Cartola teve inúmeros parceiros em suas composições. Gente como Silvio Caldas, em "Na Floresta", e Noel Rosa, com quem compôs "Não Faz Amor". Mas foi com seu compadre, Carlos Cachaça, que Cartola dividiu o maior número de criações. Da primeira parceria entre eles saiu o samba "Pudesse Meu Ideal", de 1932.

Aos 38 anos, após a morte de sua primeira mulher, e acometido de uma grave doença, provavelmente meningite, deixou o morro por alguns anos e foi morar em Caxias.
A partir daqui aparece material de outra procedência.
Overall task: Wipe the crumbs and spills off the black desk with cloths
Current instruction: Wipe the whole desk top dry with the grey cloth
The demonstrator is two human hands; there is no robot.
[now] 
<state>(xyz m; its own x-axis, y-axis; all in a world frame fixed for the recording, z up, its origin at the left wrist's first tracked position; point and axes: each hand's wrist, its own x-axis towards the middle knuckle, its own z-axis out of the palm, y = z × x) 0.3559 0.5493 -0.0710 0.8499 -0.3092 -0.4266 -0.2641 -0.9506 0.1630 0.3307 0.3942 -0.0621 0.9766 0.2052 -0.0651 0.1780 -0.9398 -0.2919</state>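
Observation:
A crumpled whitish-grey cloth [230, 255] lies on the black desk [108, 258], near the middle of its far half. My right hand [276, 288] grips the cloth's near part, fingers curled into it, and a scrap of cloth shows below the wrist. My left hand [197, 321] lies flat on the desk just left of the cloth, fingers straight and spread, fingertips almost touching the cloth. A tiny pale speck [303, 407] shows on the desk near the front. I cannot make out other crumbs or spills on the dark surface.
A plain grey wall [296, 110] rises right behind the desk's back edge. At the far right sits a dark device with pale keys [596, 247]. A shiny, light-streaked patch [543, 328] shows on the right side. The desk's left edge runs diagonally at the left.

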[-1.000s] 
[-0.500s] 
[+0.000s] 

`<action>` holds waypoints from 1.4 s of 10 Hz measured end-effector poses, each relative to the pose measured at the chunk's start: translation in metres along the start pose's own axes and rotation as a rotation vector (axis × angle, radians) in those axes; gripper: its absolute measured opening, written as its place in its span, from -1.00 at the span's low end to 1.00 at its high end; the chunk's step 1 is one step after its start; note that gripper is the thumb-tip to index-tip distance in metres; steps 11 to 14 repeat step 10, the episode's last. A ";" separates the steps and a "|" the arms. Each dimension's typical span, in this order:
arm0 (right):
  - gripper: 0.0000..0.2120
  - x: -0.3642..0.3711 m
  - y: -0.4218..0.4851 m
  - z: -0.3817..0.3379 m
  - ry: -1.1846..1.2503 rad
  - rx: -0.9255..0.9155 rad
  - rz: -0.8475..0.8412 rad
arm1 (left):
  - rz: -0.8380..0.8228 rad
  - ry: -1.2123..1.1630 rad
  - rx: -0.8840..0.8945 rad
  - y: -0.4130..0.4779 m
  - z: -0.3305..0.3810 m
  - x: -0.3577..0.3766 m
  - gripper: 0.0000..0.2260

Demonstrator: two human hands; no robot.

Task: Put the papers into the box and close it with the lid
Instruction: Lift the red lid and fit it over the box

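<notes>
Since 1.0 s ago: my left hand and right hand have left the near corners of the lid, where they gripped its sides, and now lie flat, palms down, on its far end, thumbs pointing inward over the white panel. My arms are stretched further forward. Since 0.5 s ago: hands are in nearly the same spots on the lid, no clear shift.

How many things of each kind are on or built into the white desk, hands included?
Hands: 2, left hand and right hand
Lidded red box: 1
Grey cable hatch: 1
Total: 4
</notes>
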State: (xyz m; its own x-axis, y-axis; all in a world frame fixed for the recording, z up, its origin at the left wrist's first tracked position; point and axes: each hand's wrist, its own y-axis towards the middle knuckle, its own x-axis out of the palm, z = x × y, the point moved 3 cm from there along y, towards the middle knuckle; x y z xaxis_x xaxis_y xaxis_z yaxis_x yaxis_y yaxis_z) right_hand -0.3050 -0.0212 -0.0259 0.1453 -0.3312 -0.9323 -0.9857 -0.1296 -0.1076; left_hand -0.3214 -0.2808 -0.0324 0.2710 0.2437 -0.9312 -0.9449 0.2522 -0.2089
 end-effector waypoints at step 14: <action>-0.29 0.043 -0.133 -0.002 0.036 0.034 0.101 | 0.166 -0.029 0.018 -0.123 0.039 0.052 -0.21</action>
Chegou a ser dado como morto e sumiu do cenário musical.

Em 1956, foi encontrado por Sérgio Porto, o Stanislaw Ponte Preta, lavando carros em Ipanema. Graças a ele, Cartola voltou a cantar, agora na Rádio Mayrink Veiga. A partir daí, o compositor é redescoberto por uma nova safra de intérpretes.

Em 1964, casou-se com Eusébia Silva do Nascimento, a Dona Zica da Mangueira. No mesmo ano, eles abriram o restaurante Zicartola, na Rua da Carioca, no centro do Rio.

O local logo se tornaria ponto de encontro de sambistas tradicionais e músicos da geração bossa nova como Paulinho da Viola -apontado pelo próprio Cartola como seu sucessor.

Dessa nova geração de músicos, Nara Leão foi uma das primeiras a gravá-lo quando incluiu em seu primeiro LP a música "O Sol Nascerá", composta por ele e Elton Medeiros. Mas o primeiro registro da voz de Cartola só seria feito em 1966 com uma participação sua no disco de Elizeth Cardoso, no qual canta a música "A Enluarada Elizeth". No disco "Fala Mangueira" produzido em 1968 por Hermínio Belo de Carvalho, Cartola volta a aparecer ao lado de Nelson Cavaquinho, Carlos Cachaça, Clementina de Jesus e Odete Amaral.

Só em 1974, aos 65 anos, o compositor gravaria, numa iniciativa do pesquisador musical, produtor de discos e publicitário Marcus Pereira, um disco inteiro com suas composições sob o título "Cartola".

Em 1976, lança o seu segundo disco também com o titulo de "Cartola". É nele que podemos encontrar uma de suas mais famosas composições: "As Rosas não Falam".

Em 1977, sai "Cartola - Verde que te Quero Verde" e, encerrando sua curta discografia, em 1979, chega às lojas seu LP "Cartola - 70 Anos". "Acontece", seu primeiro show individual, foi realizado em 1978. Antes, já tinha participado ao lado de João Nogueira do projeto Pixinguinha. O sucesso do espetáculo rendeu a eles uma turnê por São Paulo, Curitiba e Porto Alegre. Neste mesmo ano, Cartola mudou-se para Jacarepaguá (zona oeste do Rio), por considerar o bairro mais tranquilo.

Um ano depois, descobre que está com câncer. Cartola sabia que sua doença era grave mas manteve segredo sobre ela todo o tempo. Para todos dizia que tinha uma úlcera.

Uma semana antes de sua morte, manifestou à sua família um desejo: "quando for enterrado quero que Waldemiro toque o bumbo". Mestre Cartola morreu em 30 de novembro de 1980. Atendendo a seu pedido, no dia 1º de dezembro, data de seu funeral, Waldemiro, ritmista da Mangueira, que havia aprendido com ele a encourar seu instrumento, marcou o ritmo para o coro de "As Rosas não Falam", cantada por uma pequena multidão de sambistas, amigos, políticos e intelectuais, presentes em sua despedida. Em seu caixão a bandeira do Fluminense, time do seu coração.